A. We’re sorry to hear about your dad, and we hope your mom stays healthy.

It seems that your mom should seek the advice of an experienced estate planning professional who can make recommendations tailored to her specific circumstances.

Here’s what you need to know about the estate tax.

A New Jersey estate tax return must be filed in 2017 if the deceased person’s gross estate exceeds $2 million, said Catherine Romania, an estate planning attorney with Witman Stadtmauer in Florham Park.

But, deductions are permitted to be taken for certain expenses and debts, which may reduce the estate below the $2 million exemption amount.

So even if a tax return must be filed because the gross estate is over $2 million, a tax may not be owed, Romania said.

She said gifts before death can reduce the New Jersey estate tax.

“It is extremely important that before gift giving to reduce the New Jersey estate tax is undertaken, the income tax ramifications are considered,” Romania said. “Donees of gifts take the donor’s basis in the assets transferred, and if that basis is substantially lower than market value the donee will pay income tax on the gain upon a later sale.”

Beneficiaries receiving property at death obtain the property with a basis at its date of death value, she said, therefore, are less likely to incur a taxable gain — or will incur a significantly reduced gain — when the asset is subsequently sold.

An experienced estate planning attorney can assist with gift giving techniques to avoid negative income tax ramifications, Romania said.

If your mother has a traditional IRA, she may consider converting all or a portion of it to a Roth IRA, Romania said.

“The conversion results in income tax being owed as a result of the conversion thereby reducing her estate, hopefully below the estate tax exemption amount,” she said. “Such a conversion would benefit the beneficiaries, since their future withdrawals from the Roth IRA will be income-tax fee.”

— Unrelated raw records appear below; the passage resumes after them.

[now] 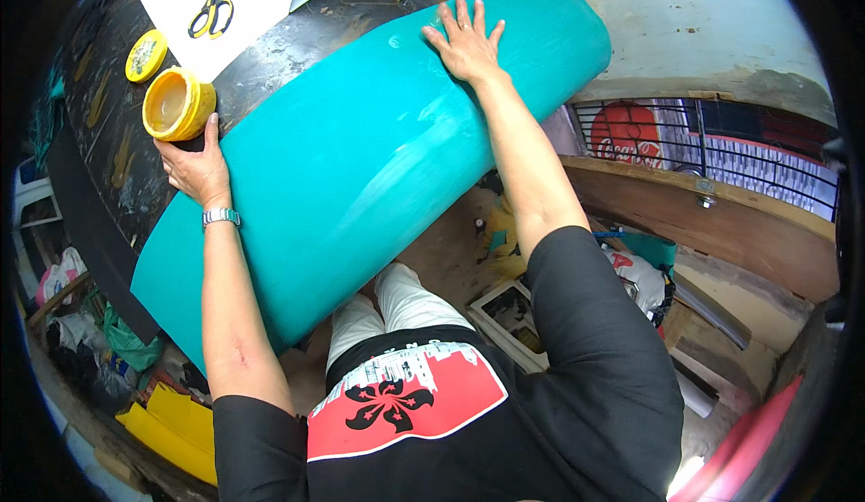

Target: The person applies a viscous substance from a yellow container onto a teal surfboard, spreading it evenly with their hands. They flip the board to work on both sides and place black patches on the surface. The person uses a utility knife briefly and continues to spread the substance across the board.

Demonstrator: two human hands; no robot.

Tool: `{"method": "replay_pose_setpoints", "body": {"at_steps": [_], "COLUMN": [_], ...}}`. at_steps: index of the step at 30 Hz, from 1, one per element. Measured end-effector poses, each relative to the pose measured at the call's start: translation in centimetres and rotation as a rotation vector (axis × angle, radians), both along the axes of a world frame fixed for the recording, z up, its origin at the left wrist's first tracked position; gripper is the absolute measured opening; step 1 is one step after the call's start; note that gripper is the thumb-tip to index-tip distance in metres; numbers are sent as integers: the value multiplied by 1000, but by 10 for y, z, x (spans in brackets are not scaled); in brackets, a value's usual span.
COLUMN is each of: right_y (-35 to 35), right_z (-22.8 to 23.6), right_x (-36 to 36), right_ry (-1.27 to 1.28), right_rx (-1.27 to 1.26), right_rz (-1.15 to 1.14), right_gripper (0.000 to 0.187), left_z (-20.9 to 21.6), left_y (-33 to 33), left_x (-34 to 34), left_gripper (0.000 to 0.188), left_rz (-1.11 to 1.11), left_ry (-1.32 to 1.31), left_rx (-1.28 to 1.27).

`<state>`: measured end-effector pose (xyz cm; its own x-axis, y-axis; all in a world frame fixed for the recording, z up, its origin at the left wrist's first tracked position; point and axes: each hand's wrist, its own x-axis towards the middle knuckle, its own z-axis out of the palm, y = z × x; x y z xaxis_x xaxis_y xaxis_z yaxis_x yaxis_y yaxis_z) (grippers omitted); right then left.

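Note:
A large teal-green flexible sheet [351, 150] lies across the dark tabletop, its near edge curving down over my legs. My right hand [470, 50] presses flat on the sheet's far part, fingers spread, with nothing in it. At the sheet's left end, my left hand [200, 173] grips a round yellow tub [205, 101], thumb against its side; the fingers under it are partly hidden. The tub is tilted, its mouth facing me, with pale, glossy stuff inside. Behind the tub lies a yellow lid [146, 56] crusted with whitish residue.
Scissors [211, 15] with black and yellow handles rest on white paper [257, 15] at the far left. The dark tabletop [99, 132] is stained. To the right is a metal grille [703, 146] above a wooden board [703, 197]. Bags and yellow sheeting [171, 425] crowd the lower left.

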<state>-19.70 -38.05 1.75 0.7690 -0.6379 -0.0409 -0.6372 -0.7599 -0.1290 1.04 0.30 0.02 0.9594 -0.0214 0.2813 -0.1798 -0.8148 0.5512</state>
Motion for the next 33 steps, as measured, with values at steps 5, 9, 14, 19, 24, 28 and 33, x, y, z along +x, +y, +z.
{"method": "replay_pose_setpoints", "body": {"at_steps": [5,9,14,19,24,28,33], "right_y": [17,72,34,-21,-11,10,48], "right_z": [0,-1,14,6,0,2,0], "right_x": [5,-7,-22,-8,9,14,22], "right_ry": [27,21,62,86,110,129,142], "right_rx": [-61,-9,-95,-51,-48,-48,-54], "right_rz": [-131,79,120,97,242,324,389], "right_gripper": [92,93,90,92,87,89,89], "left_z": [1,0,1,1,0,-4,-1], "left_y": [-2,-1,-1,-1,1,5,51], "left_x": [1,1,1,1,2,3,4], "left_gripper": [105,105,106,107,107,115,112], "left_rz": [8,-7,11,7,0,-50,-477], "left_ry": [-39,-47,-19,-10,-7,-26,-66], "left_rx": [18,5,9,2,-8,1,-67]}}
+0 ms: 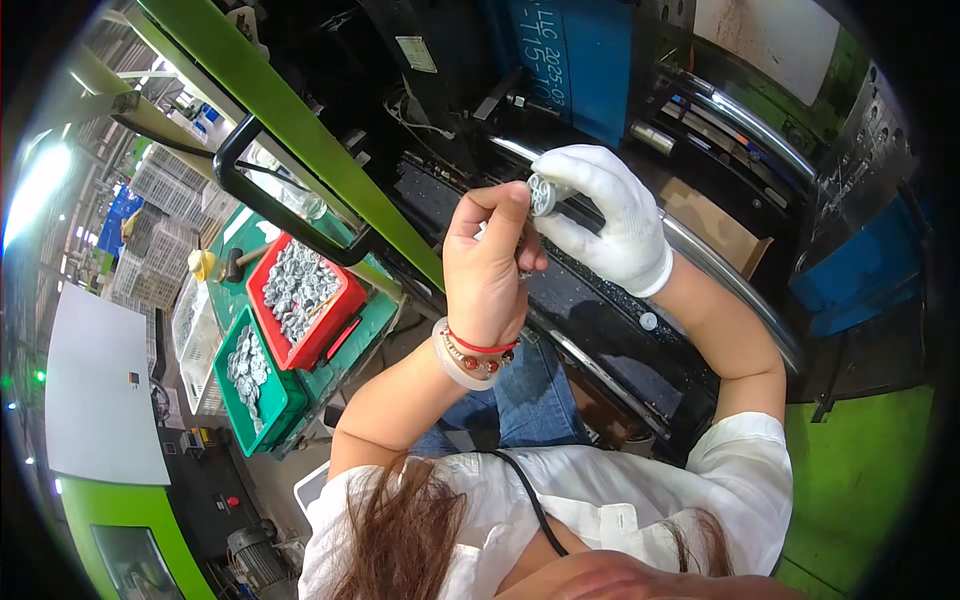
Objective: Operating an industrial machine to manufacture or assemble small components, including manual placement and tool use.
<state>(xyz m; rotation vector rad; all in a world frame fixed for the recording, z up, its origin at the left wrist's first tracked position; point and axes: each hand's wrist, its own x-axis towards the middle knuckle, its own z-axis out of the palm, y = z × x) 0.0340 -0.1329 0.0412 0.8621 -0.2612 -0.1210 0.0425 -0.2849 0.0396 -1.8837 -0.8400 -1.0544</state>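
Observation:
Between my two hands, in front of the machine, is a small grey round part (542, 195) with openings in its face. My right hand (615, 220), in a white glove, pinches it between thumb and fingers. My bare left hand (488, 255) is closed, and its thumb and forefinger touch the part's left edge. Bits of something pale show between the curled left fingers; what they are I cannot make out. A red cord, beads and a pale bangle circle the left wrist. Another small round grey piece (649, 321) lies on the dark machine bed below my right hand.
At left, a red bin (343, 322) and a green bin (290, 400) full of small grey parts stand on a green table (372, 345), near a hammer (240, 262). A green door frame (300, 130) with a black handle (228, 165) rises between table and machine. Metal bars (740, 105) cross the machine.

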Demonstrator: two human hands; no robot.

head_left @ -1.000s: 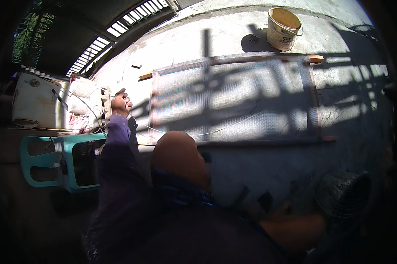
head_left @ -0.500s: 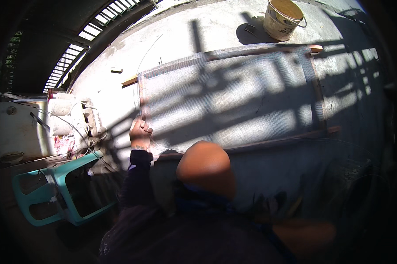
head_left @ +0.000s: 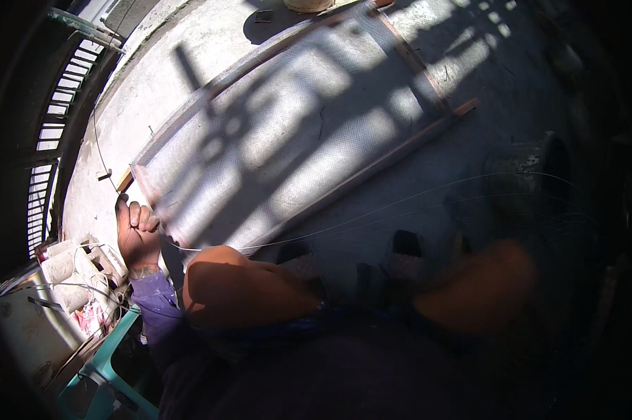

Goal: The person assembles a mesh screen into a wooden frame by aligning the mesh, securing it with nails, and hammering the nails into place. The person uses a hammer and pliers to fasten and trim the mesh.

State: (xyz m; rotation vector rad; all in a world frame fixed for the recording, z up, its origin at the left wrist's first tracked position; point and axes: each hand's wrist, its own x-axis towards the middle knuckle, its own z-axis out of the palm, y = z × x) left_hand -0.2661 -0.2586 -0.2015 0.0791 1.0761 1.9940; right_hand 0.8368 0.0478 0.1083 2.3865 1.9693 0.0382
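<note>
My left hand (head_left: 139, 231) is at the left end of a wooden frame covered with fine wire mesh (head_left: 330, 154). Its fingers are curled in a closed grip on a thin wire (head_left: 372, 215). One stretch of wire rises from the fingers toward the upper left. Another runs from near the hand across my knees to the right. The frame lies flat on the concrete, and a rail end (head_left: 466, 107) sticks out at its right corner. My right hand is not visible. Bare knees and sandaled feet show below the frame.
A bucket (head_left: 309, 5) is cut off by the top edge. A dark cylindrical container (head_left: 519, 168) lies in shade at right. Beside my left arm are a green plastic stool (head_left: 109, 364), cluttered pale objects and a hollow block (head_left: 100, 260). A barred gate (head_left: 46, 154) borders the left.
The view has swung, so the mesh frame now slants up to the right. My left hand appears farther left and still grips the wire. Both knees and the dark container have come into view.
</note>
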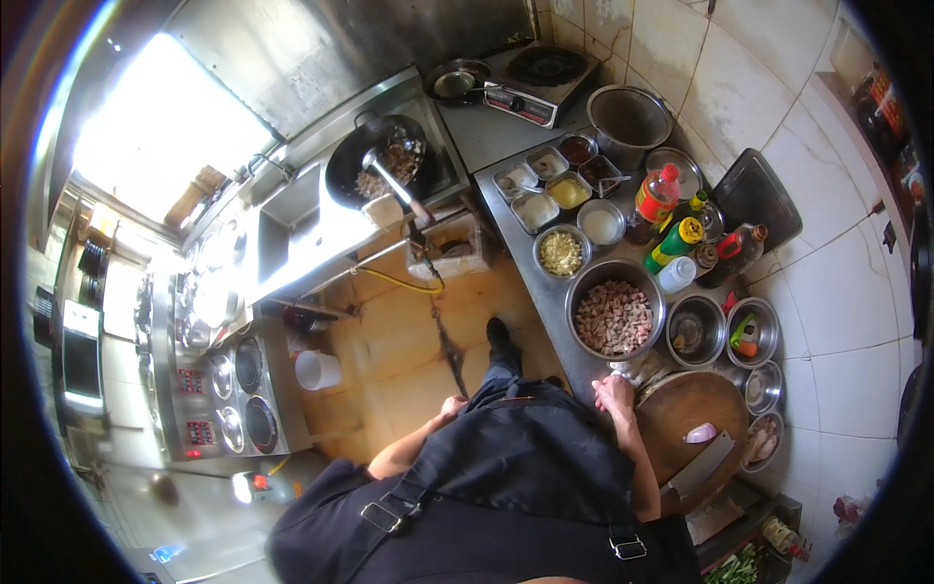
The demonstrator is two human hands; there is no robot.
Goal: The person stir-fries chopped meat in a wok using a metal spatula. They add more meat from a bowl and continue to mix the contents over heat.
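Note:
My left hand (454,406) hangs beside my left thigh with its fingers curled, over the dark apron's edge. My right hand (614,396) is at the counter's front edge, fingers bent, close to a crumpled pale cloth (633,369). Whether it touches the cloth I cannot tell. Just beyond stands a large steel pot (660,292) of diced raw meat (614,319). Right of that hand lies a round wooden chopping board (675,409), bearing a piece of purple onion (700,433) and a cleaver (702,464).
A black wok (341,164) holds browned food and a ladle (389,177). Seasoning tins (569,191), chopped garlic (560,253), bottles (654,198) and steel bowls (695,330) crowd the counter. A white bucket (318,370) stands at left; a yellow hose (401,282) hangs below the stove.

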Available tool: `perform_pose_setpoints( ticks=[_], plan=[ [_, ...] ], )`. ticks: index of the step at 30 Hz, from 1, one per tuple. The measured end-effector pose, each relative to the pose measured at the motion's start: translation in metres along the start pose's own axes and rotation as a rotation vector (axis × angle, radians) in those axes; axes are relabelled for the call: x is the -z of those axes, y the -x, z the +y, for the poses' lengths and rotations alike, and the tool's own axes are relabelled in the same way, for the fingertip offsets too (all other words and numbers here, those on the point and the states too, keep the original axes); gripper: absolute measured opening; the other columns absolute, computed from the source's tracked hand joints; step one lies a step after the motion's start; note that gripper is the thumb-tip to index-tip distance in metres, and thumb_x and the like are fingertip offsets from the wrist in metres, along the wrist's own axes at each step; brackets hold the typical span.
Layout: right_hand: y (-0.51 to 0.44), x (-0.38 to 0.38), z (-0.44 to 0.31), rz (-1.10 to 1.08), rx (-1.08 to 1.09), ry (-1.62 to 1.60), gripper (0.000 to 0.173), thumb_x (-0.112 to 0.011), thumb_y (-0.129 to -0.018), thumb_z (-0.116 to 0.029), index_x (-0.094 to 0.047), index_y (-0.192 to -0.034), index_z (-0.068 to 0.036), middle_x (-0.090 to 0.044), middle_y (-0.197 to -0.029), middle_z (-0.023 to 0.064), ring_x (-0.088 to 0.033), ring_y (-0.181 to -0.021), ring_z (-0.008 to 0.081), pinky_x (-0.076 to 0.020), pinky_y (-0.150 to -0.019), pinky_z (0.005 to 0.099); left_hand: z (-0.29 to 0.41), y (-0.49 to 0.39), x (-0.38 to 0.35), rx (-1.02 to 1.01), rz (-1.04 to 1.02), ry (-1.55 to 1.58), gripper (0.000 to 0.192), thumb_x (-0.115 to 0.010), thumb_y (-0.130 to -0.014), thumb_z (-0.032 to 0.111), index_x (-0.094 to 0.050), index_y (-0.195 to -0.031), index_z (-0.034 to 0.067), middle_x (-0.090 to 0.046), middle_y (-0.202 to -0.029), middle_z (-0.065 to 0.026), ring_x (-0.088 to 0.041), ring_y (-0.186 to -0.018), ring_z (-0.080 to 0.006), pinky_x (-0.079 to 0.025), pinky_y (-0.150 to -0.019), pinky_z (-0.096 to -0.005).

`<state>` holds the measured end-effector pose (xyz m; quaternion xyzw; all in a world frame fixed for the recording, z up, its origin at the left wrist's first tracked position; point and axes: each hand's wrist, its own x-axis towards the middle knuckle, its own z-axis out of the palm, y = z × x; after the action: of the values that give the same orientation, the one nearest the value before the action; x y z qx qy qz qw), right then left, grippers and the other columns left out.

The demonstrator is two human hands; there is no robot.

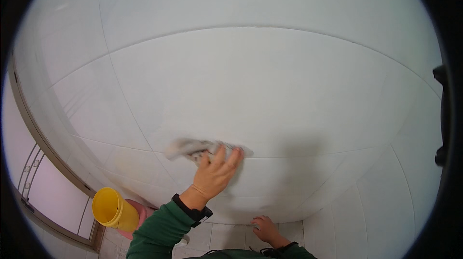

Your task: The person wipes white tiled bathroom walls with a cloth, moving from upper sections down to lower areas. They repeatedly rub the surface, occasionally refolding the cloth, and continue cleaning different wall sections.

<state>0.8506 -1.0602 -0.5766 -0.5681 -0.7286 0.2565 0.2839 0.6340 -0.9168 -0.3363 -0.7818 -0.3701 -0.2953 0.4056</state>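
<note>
My left hand [216, 175] presses a pale, dark-patterned cloth [191, 147] against a white tiled wall [260, 92]. The cloth is bunched under the fingers, and its left end is blurred. It lies along a horizontal joint between tiles. A black band with a small device sits at my left wrist, over the edge of a green sleeve. Lower down and to the right, my right hand [267, 229] hangs with nothing in it, its fingers loosely bent and thumb apart. Behind it show the foot of the wall and the floor.
At lower left, a yellow bucket [124, 215] stands on a pink stool or similar pink object [144, 212]. Beyond it is a framed door with frosted panels [58, 183]. A tiled side wall [383, 194] meets the wall at right. Pale floor tiles [227, 235] lie below.
</note>
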Motion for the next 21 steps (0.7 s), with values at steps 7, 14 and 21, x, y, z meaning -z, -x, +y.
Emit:
perform_pose_setpoints(
  ticks=[7, 14, 21],
  plan=[
    [0.003, 0.006, 0.012, 0.046, -0.025, 0.024, 0.028, -0.064, -0.08, -0.017, -0.066, -0.105, -0.006, -0.06, -0.117, 0.0156, -0.052, -0.11, 0.0361, -0.0419, -0.096, 0.0445, -0.086, -0.059, 0.019, 0.486, 0.395, -0.055, 0.044, -0.054, -0.081, 0.005, -0.058, -0.125, 0.01, -0.048, -0.136, -0.0078, -0.045, -0.117, -0.0376, -0.035, -0.091, -0.0487],
    [0.009, 0.004, 0.022, 0.049, -0.01, 0.044, 0.028, -0.064, -0.078, -0.017, -0.066, -0.104, -0.006, -0.06, -0.117, 0.0158, -0.052, -0.111, 0.0356, -0.0415, -0.097, 0.0446, 0.001, -0.016, -0.002, -0.073, 0.151, 0.065, 0.044, -0.055, -0.079, 0.006, -0.059, -0.122, 0.011, -0.046, -0.133, -0.0042, -0.045, -0.119, -0.0335, -0.036, -0.09, -0.0558],
    [0.015, 0.011, 0.022, 0.075, -0.043, 0.041, 0.029, -0.063, -0.077, -0.016, -0.065, -0.105, -0.006, -0.06, -0.117, 0.0163, -0.052, -0.112, 0.0359, -0.0409, -0.098, 0.0449, -0.064, -0.062, 0.012, 0.313, 0.385, 0.018, 0.044, -0.051, -0.081, 0.004, -0.061, -0.123, 0.011, -0.047, -0.136, -0.0046, -0.043, -0.12, -0.0367, -0.034, -0.086, -0.051]
  ],
)
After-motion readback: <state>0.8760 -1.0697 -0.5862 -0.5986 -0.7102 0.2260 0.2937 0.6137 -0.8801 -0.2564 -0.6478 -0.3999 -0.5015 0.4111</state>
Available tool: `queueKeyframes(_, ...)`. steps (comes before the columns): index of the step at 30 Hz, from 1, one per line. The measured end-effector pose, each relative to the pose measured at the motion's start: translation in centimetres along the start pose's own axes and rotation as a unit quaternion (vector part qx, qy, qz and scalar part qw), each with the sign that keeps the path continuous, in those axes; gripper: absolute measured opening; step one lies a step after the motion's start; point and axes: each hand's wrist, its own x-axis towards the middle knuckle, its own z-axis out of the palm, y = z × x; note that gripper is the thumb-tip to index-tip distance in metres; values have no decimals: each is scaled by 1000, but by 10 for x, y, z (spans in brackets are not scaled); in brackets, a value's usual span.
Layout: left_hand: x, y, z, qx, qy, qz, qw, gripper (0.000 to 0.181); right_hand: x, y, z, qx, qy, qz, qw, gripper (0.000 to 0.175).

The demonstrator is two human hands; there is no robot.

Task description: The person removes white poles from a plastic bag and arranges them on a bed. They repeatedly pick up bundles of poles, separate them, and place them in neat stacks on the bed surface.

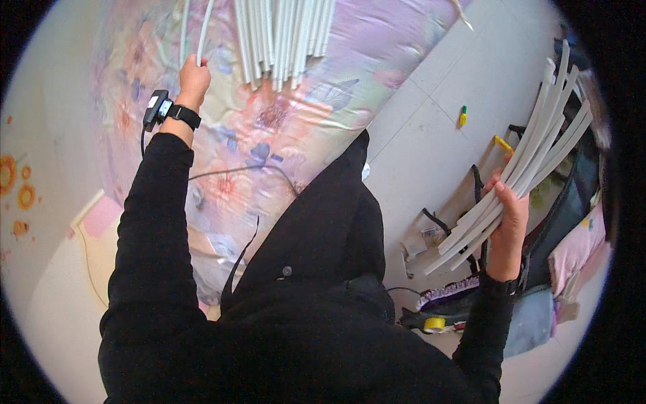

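Observation:
My left hand [195, 78] is closed around the lower end of a thin white strip [204, 30], whose far end runs out of the top of the view. A second pale strip [183, 30] lies just left of it. Out to the right, my right hand [508, 207] grips a fanned bundle of flat white strips [535, 136] around its middle. Several white ribbed tubes or rods [282, 40] lie side by side on the flowered cover [323, 131], between my hands and near the top. Their far ends are cut off by the view.
A small yellow-and-green object [463, 116] lies on the tiled floor [404, 146]. At right are a dark bag-like item [565, 202], a pink cloth [578, 252] and a yellow tape roll [434, 324]. A dark cable [242, 171] crosses the cover near my leg.

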Motion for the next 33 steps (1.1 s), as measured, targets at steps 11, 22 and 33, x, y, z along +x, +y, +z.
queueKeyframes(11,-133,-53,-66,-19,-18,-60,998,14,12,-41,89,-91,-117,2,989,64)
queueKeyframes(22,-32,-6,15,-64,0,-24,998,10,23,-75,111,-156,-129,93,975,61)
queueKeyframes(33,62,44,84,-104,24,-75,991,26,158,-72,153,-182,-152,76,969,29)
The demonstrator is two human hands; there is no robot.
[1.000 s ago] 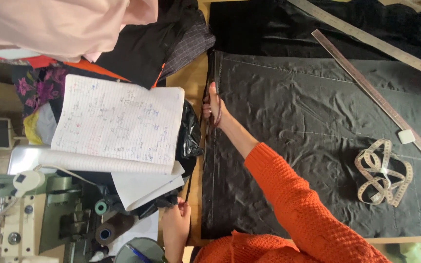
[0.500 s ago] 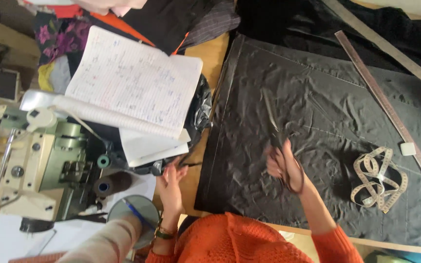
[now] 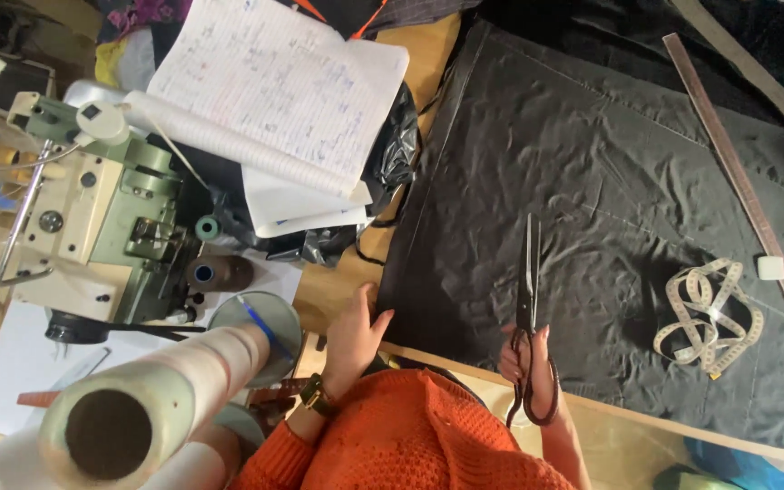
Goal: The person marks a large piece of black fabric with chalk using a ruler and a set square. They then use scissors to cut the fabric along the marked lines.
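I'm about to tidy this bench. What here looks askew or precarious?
The open notebook lies tilted on a heap of papers and a black bag, overhanging them. The tape measure sits in a loose tangle on the black fabric, which is creased. The right hand holds the scissors; the left hand rests at the fabric's edge.

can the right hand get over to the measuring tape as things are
Probably yes. The right hand holds the scissors, so its fingers are busy, but only flat black fabric lies between it and the coiled measuring tape.
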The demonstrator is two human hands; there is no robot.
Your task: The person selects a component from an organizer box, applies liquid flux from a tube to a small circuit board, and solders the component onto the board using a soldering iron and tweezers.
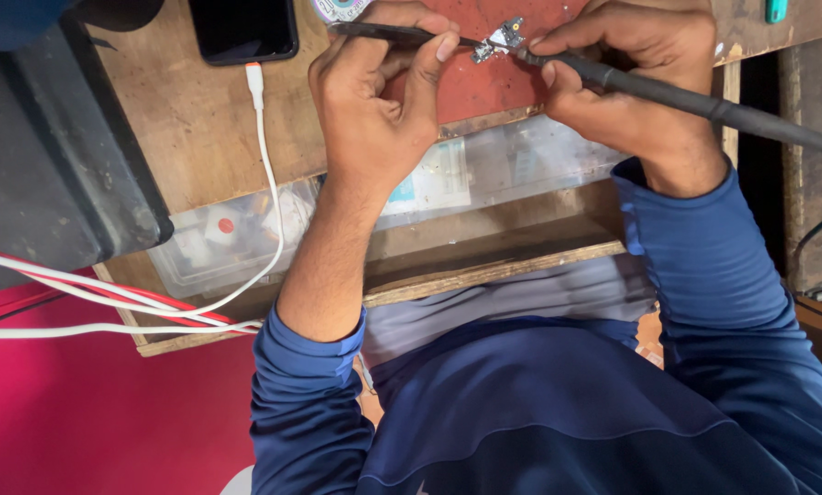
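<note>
My left hand grips black tweezers whose tips hold a small circuit board piece over a red work mat. My right hand is closed around a dark soldering iron; its tip touches the small board from the right. The iron's handle runs off to the right edge. Both forearms wear blue sleeves.
A black phone lies at the top on the wooden bench, with a white cable plugged in and trailing left. A clear plastic parts box sits under the bench edge. A dark grey box is at left, on red cloth.
</note>
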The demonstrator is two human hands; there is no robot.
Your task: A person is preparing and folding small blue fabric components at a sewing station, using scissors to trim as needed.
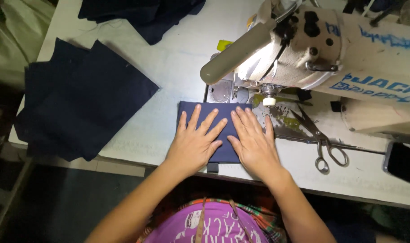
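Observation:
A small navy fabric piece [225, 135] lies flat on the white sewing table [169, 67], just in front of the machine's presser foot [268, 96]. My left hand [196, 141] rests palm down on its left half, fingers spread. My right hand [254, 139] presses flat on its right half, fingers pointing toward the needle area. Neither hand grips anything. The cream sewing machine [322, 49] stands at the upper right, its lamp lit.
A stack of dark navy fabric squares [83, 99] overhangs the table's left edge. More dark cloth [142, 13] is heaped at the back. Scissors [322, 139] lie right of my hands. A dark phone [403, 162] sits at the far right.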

Romania said the savings can be significant if the beneficiaries are in a higher income tax bracket.

Depending on when your mother executed her estate planning documents and assuming your mother is competent, it may be beneficial to have such documents reviewed to ensure the specific documents as well as the overall plan still meet her personal objectives and there will not be any issues in probate or to make any recommended changes to the documents, Romania said.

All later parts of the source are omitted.